BRITS have been warned not to be fooled by the sunny spells as the country is set to sink to subzero temperatures next month – but the Met Office dismissed reports of a “snow bomb”.
Experts rubbished claims that a massive 270-mile snowstorm is on course to hit parts of Britain next month just weeks after the current 18C warm snap.
A spokesperson said, “There is nothing like that in our immediate forecast, or in our longer 30-day outlook which can be seen on our website homepage.”
But temperatures are expected to drop to -4C, before slowly creeping up throughout the day.
WX Charts predicted a band of snow – stretching from Norfolk to Dorset – could blanket some areas and may mean Birmingham, Wales, Somerset, Gloucestershire, Bristol and Dorset, could see flurries from March 9.

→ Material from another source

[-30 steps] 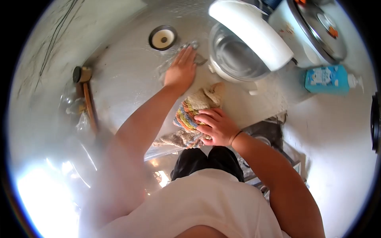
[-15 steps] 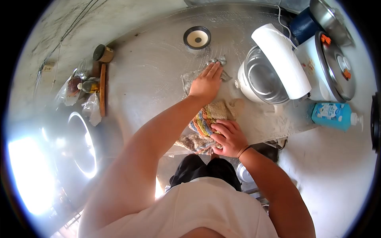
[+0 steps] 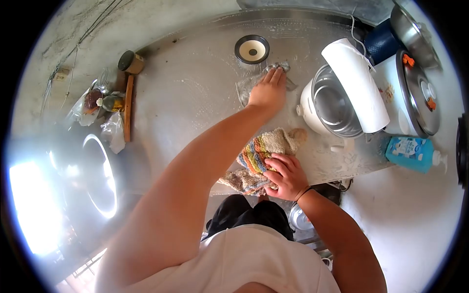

But the current long-range forecast from the Met Office, from February 27 to March 8, suggests drier and settled conditions are in store, but warns there could be some cold nights.
The forecast anticipates that: “During the last few days of February and the first week of March, many areas of the UK are likely to see more settled conditions.
“Dry conditions with clear or sunny periods are likely, especially in the south of the UK. Any unsettled weather with corresponding showers or rain are most likely to occur in the north and northwest of the UK.
Meanwhile, this weekend will see the mercury rise to double digits. Parts of southern England are to reach highs of 12C on Saturday while areas in Scotland will see 10C.